Another analyst from Albania, Afrim Krasniqi points at how demagogic is the language of political elite in Kosovo and Albania where they simultaneously speak of spiritual and cultural unification, economic common perspective and complimentary processes in other matters while in practice the reality is completely different. For example, in the field of mass media, Krasniqi writes: “each of the parties operates with the ways and means of the other, transmitting the news from the other country without proper verification and the derogatory language of Pristina is transmitted in Tirana and vice versa” (Krasniqi 2014). Also, as the author notes, the newspapers, magazines, books etc., of Albania do not reach Kosovo and same for those of Kosovo where the Albania`s market seems closed. Even political influence is very limited not only in the direction of Pristina-Tirana but also of Tirana-Pristina, given the putative role of Albania as the “mother” country.

Thus, the reification of Tirana as the epicenter of the Albanian nation and its political, cultural and socio-economic significance, seem to be mostly in name but not as matter of fact. Although various politicians can be found at any time in both countries who try to instrumentalize the “National Questions” for daily political gains, what is important is assessing how much of the public ear these tirades capture. The problems are the same in the two countries despite much fuss, but in some occasions, there are major public splits, like in the case of Kadare-Qosja debate where major public figures coalesced around the two thinkers, although not necessarily in respective state lines. In other words, it is not that Kosovars went automatically to rally behind Qosja and the Albanians of Albania behind their most prominent writer, Mr. Kadare. Generally speaking, the support for Kadare was greater on both sides of the border and not just because of his public and intellectual statute but also because his pro-West thesis found more resonance among the public opinion.

International Community and Kosovo Development

EU’s Political, Judicial, Technical and Financial Support to Kosovo

European Union has been particularly influential in setting up the pace regarding Kosovo`s normalization process. It has done so through its common mechanisms of “sticks and carrots”, or to put it otherwise through a package of incentives and conditionality that has sought to integrate Kosovo while making sure that reforms are completed. EU has several mechanisms in hand to do so. Forts of all, through the leadership of Baroness Ashton, the former foreign policy leading figure in EU has tried to break ground in relations between Belgrade and Pristina by creating the opportunity for Dacić (former Serbian primer) and Thaçi to sit, discuss and agree on a variety of issues that range from archives to security, from extra-territorial jurisdiction of Serbian enclaves and religious cults in Kosovo to protection of rights of minorities. The broken negotiations and agreements have been stepping stones for a lasting regional peace and the integration process of the whole region, which could also open the road for Kosovo to be first recognized by the remaining European countries that have not done yet sot and later aspire to integrate in the EU itself.
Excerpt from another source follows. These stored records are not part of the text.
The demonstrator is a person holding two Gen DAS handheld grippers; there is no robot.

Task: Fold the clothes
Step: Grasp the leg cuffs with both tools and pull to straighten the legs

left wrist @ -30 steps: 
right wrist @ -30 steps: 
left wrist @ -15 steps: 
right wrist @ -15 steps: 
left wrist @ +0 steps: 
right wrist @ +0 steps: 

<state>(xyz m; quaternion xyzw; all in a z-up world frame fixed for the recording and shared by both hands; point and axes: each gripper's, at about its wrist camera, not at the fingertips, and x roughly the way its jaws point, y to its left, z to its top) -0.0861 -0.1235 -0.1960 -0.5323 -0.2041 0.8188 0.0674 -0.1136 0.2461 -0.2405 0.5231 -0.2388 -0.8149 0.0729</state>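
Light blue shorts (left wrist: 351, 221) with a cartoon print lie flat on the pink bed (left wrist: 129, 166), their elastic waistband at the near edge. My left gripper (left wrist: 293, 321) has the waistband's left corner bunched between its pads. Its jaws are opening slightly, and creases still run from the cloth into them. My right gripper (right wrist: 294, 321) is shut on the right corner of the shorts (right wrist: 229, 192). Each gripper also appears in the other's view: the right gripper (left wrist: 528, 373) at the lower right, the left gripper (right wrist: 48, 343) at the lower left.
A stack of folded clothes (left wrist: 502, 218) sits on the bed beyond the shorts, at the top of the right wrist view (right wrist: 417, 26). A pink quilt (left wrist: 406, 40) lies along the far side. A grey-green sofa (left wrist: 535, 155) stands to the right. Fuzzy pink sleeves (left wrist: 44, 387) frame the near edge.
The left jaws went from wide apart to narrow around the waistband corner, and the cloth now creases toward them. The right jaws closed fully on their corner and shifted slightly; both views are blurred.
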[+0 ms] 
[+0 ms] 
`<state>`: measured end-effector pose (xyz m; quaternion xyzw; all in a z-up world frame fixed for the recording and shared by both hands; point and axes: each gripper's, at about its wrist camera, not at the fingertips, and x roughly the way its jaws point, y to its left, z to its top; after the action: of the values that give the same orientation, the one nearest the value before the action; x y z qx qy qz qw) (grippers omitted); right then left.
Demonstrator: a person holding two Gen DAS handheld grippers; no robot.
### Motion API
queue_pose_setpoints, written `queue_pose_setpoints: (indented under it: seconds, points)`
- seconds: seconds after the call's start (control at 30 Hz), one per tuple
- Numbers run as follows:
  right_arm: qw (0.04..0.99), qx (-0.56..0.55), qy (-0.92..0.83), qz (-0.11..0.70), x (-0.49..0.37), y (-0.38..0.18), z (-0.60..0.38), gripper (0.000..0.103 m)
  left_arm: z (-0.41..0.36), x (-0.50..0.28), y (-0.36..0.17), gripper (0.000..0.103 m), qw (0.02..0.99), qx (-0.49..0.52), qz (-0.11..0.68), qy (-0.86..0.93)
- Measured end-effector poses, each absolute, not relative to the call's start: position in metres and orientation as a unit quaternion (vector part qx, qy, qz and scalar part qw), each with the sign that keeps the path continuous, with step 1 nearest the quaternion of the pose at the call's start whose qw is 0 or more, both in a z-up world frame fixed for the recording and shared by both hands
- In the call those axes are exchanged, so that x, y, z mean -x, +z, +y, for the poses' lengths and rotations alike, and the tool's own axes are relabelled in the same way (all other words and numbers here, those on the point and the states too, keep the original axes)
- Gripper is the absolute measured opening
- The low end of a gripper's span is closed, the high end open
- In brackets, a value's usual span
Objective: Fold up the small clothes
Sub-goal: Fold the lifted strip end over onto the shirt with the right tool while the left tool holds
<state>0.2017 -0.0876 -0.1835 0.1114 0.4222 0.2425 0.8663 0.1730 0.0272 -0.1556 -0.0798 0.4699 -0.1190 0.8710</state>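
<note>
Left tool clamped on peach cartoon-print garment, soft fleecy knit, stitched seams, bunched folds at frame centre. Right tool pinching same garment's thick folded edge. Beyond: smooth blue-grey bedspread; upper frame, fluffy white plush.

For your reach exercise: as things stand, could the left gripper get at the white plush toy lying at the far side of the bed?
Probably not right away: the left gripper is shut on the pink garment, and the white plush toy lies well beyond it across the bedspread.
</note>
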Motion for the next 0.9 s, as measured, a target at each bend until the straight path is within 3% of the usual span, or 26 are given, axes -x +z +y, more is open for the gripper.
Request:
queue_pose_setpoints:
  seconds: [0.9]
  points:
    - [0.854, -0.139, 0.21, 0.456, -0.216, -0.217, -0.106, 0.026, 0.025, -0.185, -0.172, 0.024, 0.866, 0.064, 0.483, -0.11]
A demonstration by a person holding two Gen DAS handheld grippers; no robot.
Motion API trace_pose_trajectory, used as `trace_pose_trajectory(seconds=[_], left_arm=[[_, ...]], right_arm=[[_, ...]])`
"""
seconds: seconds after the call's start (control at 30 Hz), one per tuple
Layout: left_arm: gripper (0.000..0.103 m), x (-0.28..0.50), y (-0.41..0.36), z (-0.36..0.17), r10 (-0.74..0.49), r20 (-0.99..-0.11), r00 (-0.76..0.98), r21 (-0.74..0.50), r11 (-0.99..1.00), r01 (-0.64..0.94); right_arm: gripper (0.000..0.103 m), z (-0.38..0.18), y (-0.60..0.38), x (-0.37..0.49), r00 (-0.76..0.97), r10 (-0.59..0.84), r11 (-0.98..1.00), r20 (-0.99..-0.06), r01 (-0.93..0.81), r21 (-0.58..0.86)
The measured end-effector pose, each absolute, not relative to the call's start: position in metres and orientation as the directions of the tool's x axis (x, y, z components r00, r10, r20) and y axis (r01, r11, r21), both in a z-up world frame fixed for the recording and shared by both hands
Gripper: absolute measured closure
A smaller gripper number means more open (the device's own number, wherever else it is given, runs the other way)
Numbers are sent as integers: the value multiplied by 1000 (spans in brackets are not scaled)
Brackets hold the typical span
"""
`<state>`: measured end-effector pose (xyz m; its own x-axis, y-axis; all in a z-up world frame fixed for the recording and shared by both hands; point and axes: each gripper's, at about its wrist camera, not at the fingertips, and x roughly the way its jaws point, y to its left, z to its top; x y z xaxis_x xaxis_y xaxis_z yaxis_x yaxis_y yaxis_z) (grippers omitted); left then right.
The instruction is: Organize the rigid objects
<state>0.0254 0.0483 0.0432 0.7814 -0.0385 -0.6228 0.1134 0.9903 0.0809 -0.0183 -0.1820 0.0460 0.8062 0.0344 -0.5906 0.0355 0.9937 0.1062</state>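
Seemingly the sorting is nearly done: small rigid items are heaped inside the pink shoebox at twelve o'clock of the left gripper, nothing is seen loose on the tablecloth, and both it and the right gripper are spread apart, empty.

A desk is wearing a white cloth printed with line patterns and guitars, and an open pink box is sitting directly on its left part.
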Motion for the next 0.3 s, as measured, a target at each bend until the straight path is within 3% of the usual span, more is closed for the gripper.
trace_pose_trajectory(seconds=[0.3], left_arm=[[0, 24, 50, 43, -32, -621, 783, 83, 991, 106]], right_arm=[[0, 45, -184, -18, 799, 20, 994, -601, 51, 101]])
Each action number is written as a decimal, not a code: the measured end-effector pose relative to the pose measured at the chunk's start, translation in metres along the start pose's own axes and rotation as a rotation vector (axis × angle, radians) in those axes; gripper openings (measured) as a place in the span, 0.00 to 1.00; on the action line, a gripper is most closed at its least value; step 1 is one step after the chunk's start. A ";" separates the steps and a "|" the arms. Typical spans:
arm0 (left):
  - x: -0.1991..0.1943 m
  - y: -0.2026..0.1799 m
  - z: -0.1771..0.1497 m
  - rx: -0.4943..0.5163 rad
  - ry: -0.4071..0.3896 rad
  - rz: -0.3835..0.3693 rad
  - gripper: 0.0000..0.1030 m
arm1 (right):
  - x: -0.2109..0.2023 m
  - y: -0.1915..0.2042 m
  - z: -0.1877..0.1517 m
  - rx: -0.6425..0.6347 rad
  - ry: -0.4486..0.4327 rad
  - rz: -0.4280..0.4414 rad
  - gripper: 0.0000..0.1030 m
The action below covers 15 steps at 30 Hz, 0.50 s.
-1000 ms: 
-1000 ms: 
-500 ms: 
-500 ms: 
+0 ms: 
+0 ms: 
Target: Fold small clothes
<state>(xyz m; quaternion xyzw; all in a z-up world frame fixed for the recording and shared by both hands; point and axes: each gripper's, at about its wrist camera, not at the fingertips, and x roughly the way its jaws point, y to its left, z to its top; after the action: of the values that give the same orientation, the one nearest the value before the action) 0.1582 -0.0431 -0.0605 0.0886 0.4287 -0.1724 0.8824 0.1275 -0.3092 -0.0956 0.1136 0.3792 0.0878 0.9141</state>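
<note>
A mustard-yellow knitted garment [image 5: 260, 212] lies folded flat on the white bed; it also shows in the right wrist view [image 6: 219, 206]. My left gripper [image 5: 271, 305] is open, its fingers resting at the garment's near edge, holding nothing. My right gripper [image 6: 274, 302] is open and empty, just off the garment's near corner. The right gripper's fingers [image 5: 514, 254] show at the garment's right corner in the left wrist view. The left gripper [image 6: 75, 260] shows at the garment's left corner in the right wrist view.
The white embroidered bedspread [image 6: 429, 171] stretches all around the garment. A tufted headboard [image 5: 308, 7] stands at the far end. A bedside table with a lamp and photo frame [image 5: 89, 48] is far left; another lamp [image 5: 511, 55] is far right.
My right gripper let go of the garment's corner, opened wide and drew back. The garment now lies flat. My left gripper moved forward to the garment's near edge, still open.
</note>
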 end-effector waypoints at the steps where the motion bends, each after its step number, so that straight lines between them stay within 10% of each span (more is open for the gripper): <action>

Regarding this last point, although up to the present moment, five European states (Greece, Slovakia, Romania, Spain and Cyprus) have not yet recognized Kosovo officially, the dual process initiated in tandem with Serbia under the tutelage of the European Union, itself is a good omen to the process. Moreover, a EU based mission in Kosovo, EULEX, has played a crucial role for its security and justice system, despite present-day corruption allegations, which have led the new EU High Representative for Foreign Affairs and Security Policy Federica Mogherini to announce the enlisting of “an independent expert for a probe into allegations of corruption in the European Union rule of law mission.”[10]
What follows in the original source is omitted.